La laïcité chez Albert Jacquard

D'entrée de jeu, Albert Jacquard suppose la séparation des domaines spirituel et temporel. «Dans la mesure où l'État est défini comme l'ensemble des structures qui interviennent dans les rapports entre des personnes, la laïcité implique une séparation des Églises et de l'État». À ses yeux, cette séparation «devrait aller de soi», car les cheminements des religions et des États «ont des origines et des parcours bien distincts».

Une société peut «être décrite comme laïque si les règles du vivre-ensemble qu'elle adopte ne sont nullement fondées sur ce qu'affirment [les] religions». Or, la première phrase de la Charte canadienne des droits et libertés affirme que «le Canada est fondé sur [...] la suprématie de Dieu» avant même de reconnaître «la primauté du droit». On peut donc déduire que le Canada, aux yeux de Jacquard, n'est pas pleinement laïc. Certaines décisions de la Cour suprême l'attestent.

Albert Jacquard s'inscrit dans le «concept de valeurs» du projet du gouvernement Marois. À Huguette Planès qui lui dit que la «laïcité porte les valeurs de la liberté de conscience», Jacquard précise que «[m]ême si elle n'est pas fondée sur des valeurs apportées par une religion, la structure adoptée pour l'État présuppose une certaine éthique». Il ne voit alors «nulle contradiction entre la défense de certaines valeurs et le caractère laïque [sic] de la société».

Par contre, le généticien n'appuierait pas le plaidoyer de la «neutralité de l'État» pour justifier la laïcité. Selon lui, «[l]e terme neutralité a une connotation déplaisante, évoquant une absence de courage dans l'affirmation des choix que l'on proclame. Il s'agit moins pour un État d'être neutre que d'être clair dans la justification des règles de comportement proposées aux citoyens». Ainsi,

«[l]es règles du vivre-ensemble adoptées par une communauté peuvent être qualifiées de laïques si elles ne font référence à aucune foi religieuse. Elles ne peuvent avoir comme source que la recherche de la meilleure lucidité sur la réalité humaine. Cette lucidité est le propre de l'activité scientifique. Celle-ci est commune à tous les peuples. Elle assure donc un minimum de cohérence entre les structures sociales qui se veulent laïques».

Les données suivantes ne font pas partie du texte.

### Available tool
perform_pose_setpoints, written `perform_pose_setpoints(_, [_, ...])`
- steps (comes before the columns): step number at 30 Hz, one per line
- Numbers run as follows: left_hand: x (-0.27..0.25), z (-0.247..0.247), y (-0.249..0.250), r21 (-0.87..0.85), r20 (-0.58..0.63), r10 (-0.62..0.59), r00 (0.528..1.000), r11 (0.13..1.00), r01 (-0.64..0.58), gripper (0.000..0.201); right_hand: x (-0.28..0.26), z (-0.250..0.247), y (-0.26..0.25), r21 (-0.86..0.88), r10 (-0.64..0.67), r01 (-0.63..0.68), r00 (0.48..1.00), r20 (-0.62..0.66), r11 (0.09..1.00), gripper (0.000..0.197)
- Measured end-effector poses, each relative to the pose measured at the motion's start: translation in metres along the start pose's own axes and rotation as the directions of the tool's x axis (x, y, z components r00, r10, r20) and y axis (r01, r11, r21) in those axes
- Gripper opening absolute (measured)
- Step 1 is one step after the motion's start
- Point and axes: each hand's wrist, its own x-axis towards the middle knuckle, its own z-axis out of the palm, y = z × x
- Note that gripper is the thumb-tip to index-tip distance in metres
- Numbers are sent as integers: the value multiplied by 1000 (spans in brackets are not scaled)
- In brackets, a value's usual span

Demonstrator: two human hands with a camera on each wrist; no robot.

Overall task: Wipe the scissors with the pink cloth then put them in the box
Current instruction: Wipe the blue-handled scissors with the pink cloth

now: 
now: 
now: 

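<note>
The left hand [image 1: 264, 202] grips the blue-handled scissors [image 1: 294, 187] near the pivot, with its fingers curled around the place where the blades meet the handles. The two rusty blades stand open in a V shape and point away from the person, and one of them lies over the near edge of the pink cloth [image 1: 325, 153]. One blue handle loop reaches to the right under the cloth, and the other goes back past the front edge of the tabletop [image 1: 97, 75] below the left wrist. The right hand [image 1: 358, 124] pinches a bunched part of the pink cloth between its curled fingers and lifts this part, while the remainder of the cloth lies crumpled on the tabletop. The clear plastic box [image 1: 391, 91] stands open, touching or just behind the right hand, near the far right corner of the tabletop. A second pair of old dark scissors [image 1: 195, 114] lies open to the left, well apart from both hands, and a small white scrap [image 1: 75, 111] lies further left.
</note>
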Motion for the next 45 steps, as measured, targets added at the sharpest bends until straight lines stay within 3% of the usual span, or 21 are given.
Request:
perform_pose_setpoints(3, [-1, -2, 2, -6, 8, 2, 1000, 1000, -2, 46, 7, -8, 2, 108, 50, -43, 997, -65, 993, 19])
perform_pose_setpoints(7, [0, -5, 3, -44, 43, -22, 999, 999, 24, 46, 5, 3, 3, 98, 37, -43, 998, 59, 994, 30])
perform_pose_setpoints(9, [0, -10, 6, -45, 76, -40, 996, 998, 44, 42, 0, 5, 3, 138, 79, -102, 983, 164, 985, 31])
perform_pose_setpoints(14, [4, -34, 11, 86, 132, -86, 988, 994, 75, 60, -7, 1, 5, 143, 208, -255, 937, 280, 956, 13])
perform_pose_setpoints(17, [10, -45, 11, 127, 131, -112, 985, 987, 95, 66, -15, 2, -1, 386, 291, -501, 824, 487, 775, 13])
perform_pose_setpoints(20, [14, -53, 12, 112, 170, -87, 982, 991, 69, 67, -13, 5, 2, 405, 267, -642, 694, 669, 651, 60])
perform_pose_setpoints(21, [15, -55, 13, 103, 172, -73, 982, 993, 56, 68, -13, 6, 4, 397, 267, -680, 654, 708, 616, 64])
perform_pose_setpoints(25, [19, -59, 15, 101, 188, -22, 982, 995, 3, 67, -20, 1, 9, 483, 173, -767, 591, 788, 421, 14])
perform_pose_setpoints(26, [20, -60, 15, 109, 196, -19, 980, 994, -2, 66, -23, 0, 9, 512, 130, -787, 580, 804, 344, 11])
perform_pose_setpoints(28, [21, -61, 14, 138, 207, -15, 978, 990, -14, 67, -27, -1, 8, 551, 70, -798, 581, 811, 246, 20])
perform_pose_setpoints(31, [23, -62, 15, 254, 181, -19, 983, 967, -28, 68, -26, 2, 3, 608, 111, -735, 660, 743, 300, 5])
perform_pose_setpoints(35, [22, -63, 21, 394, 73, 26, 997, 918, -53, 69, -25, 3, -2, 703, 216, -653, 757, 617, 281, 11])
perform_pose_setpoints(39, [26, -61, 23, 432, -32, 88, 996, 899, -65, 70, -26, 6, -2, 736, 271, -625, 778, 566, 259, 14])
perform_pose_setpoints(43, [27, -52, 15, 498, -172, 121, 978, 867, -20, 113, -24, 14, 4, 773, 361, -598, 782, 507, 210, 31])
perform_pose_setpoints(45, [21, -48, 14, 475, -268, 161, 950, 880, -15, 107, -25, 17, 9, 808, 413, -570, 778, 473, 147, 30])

L'école, lieu d'application concrète

Cette clarté qu'il propose trouve une application concrète à l'école. Selon Albert Jacquard, «[c]haque acte ne peut être jugé qu'en fonction de sa finalité, non de sa nature. Garder [...] ses souliers en pénétrant dans une mosquée n'est scandaleux que par la provocation qui est impliquée».

Or, le voile étant «une affirmation d'appartenance religieuse, il est une provocation dans un milieu, l'école, où cette appartenance n'a pas à être connue». Par ailleurs, comme certaines lycéennes «se réjouissent du fait que la loi du père ne règne pas dans l'école de la République» d'après Huguette Planès, Jacquard acquiesce en affirmant que «l'école est un lieu au seuil duquel s'arrête la loi de la famille. En ce lieu se déroule la plus mystérieuse des alchimies, la construction de personnes autonomes».

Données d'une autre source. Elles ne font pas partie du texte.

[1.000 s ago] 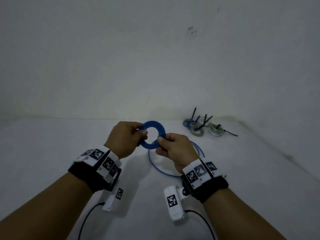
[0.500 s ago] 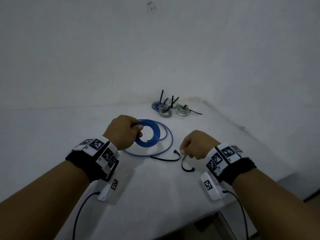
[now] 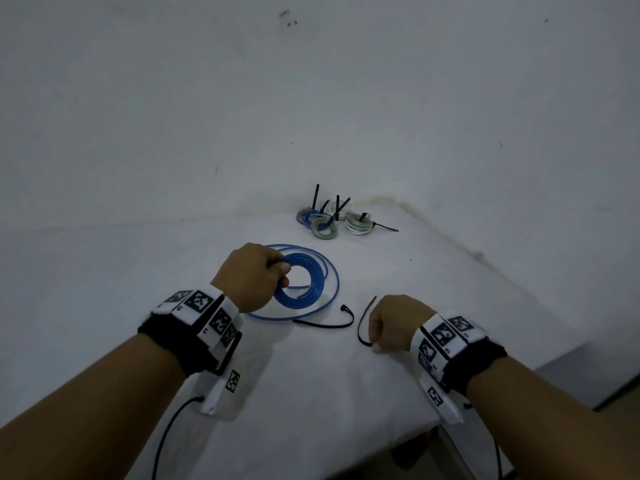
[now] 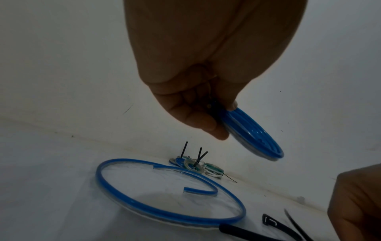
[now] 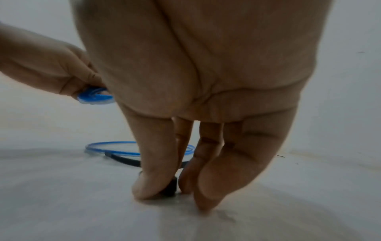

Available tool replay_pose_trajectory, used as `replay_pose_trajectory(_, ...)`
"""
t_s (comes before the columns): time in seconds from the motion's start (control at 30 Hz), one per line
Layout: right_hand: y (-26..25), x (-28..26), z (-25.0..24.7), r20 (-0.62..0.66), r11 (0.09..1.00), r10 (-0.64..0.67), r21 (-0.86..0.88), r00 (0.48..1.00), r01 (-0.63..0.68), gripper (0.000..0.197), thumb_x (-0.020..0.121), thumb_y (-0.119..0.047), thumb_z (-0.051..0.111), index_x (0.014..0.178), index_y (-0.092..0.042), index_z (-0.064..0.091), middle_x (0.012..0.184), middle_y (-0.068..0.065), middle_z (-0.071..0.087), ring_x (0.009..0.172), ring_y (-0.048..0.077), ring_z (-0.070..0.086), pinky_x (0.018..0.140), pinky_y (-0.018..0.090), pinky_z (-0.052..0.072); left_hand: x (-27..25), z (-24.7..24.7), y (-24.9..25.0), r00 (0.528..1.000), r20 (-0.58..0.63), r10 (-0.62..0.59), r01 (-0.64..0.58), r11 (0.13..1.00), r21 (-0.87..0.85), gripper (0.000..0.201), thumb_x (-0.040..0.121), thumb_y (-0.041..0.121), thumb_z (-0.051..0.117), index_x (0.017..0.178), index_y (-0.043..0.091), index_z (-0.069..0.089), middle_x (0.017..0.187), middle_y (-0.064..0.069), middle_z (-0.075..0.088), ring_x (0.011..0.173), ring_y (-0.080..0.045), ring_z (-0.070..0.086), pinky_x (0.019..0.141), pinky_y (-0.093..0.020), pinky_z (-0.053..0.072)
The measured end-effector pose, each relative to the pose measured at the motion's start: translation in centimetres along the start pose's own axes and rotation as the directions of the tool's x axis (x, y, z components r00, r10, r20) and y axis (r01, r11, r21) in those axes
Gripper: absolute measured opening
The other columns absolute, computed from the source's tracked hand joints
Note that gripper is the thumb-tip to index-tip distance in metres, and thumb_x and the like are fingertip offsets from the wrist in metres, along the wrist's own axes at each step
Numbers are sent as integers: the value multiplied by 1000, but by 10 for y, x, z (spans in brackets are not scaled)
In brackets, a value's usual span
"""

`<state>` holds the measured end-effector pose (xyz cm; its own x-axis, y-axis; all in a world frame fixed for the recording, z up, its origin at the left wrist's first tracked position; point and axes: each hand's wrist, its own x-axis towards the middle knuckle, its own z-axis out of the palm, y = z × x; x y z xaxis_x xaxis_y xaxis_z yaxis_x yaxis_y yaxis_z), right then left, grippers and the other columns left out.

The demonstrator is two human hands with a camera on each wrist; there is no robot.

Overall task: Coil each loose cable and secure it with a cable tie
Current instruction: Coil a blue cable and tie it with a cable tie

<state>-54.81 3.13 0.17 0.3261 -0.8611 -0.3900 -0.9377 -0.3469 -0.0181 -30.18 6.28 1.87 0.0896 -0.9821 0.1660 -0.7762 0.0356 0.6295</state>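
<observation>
My left hand [image 3: 258, 277] grips a tight coil of blue cable [image 3: 313, 280], [image 4: 253, 137] a little above the white table. A second, loose blue cable [image 3: 332, 271], [image 4: 164, 212] lies in a wide loop under it. To the right, my right hand [image 3: 391, 325] pinches the head of a black cable tie [image 3: 362, 327], [image 5: 170, 187] against the table between thumb and fingers. Another black tie [image 3: 329, 323] lies between the loose loop and my right hand.
Several coiled and tied cables [image 3: 332, 221] sit in the far corner by the wall. The table's [image 3: 311, 410] right edge runs diagonally close beside my right wrist, with a drop beyond it.
My right hand left the blue coil, went down to the right and took hold of a black tie on the table. My left hand keeps the coil, now lower.
</observation>
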Motion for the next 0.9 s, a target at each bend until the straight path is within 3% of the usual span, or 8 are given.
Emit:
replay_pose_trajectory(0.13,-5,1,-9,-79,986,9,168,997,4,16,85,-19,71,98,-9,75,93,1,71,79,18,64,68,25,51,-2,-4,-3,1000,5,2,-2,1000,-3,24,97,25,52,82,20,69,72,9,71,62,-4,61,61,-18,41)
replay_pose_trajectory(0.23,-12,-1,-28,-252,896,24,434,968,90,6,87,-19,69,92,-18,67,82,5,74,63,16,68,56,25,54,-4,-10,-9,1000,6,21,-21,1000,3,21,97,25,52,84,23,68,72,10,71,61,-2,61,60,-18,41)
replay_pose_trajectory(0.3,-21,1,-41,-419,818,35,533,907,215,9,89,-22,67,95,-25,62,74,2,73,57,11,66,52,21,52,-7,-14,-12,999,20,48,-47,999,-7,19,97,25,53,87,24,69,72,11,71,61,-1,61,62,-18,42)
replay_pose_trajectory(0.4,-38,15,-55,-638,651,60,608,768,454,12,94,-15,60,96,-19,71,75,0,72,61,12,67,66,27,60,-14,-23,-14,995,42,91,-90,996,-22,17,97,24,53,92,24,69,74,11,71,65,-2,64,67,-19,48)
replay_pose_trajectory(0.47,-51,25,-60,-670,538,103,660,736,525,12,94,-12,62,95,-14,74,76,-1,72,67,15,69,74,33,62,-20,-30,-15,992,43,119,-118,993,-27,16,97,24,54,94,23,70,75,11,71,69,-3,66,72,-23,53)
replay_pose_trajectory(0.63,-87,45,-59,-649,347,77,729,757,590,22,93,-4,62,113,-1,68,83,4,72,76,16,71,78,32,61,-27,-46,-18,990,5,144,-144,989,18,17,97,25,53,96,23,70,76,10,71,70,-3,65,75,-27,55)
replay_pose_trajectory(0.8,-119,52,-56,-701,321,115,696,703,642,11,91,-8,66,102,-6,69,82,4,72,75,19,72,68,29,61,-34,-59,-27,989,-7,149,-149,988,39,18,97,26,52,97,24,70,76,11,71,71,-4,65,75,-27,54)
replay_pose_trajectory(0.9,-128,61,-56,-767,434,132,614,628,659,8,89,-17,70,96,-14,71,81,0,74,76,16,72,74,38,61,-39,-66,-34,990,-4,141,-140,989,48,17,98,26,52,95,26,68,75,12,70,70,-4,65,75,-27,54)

Puisque Albert Jacquard ajoute, de manière plus générale, que «[t]elle attitude, tel vêtement porteur de symbole au sein de la communauté, n'est plus qu'une gesticulation ou un déguisement une fois transposé à l'extérieur», je me permets d'étendre à l'ensemble de tous les milieux de travail, publics ou privés, sa proposition pour l'école.

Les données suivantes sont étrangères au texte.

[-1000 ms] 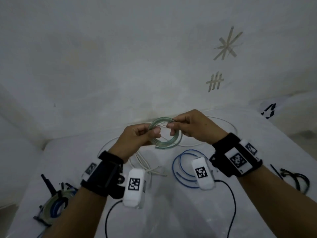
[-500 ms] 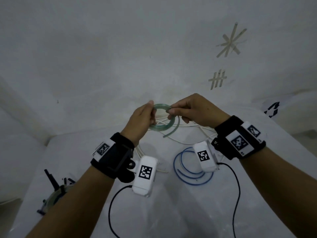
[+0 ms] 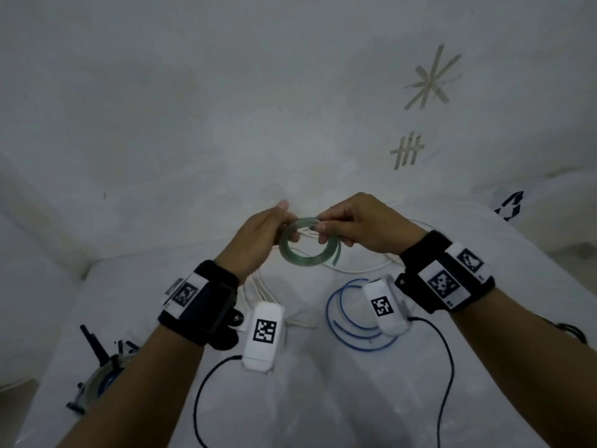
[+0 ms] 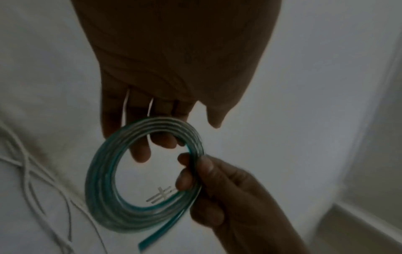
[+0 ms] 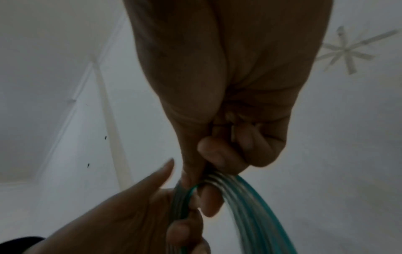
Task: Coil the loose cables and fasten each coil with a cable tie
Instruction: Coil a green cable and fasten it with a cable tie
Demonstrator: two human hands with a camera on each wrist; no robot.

Peut-on rêver d'une société où nul travailleur n'afficherait, dans l'exercice de ses fonctions, ses convictions religieuses, idéologiques, philosophiques, politiques ou autres, devant ses patrons, ses collègues, ses subalternes, ses clients ou bénéficiaires, ses fournisseurs, etc. Serait-il possible d'imaginer une société où tous les milieux de travail seraient exempts de publicité, de sollicitation ou de propagande de la part des personnes qui y gagnent leur vie?

Conforme aux exigences de clarté d'Albert Jacquard, cette proposition, dont j'assume l'entière responsabilité, se soutient d'elle-même. Ne visant que la quiétude ou la sérénité d'esprit de tous les travailleurs, point n'est besoin de recourir à la «neutralité de l'État», à «l'égalité homme femme» ou, que sais-je encore, pour la justifier.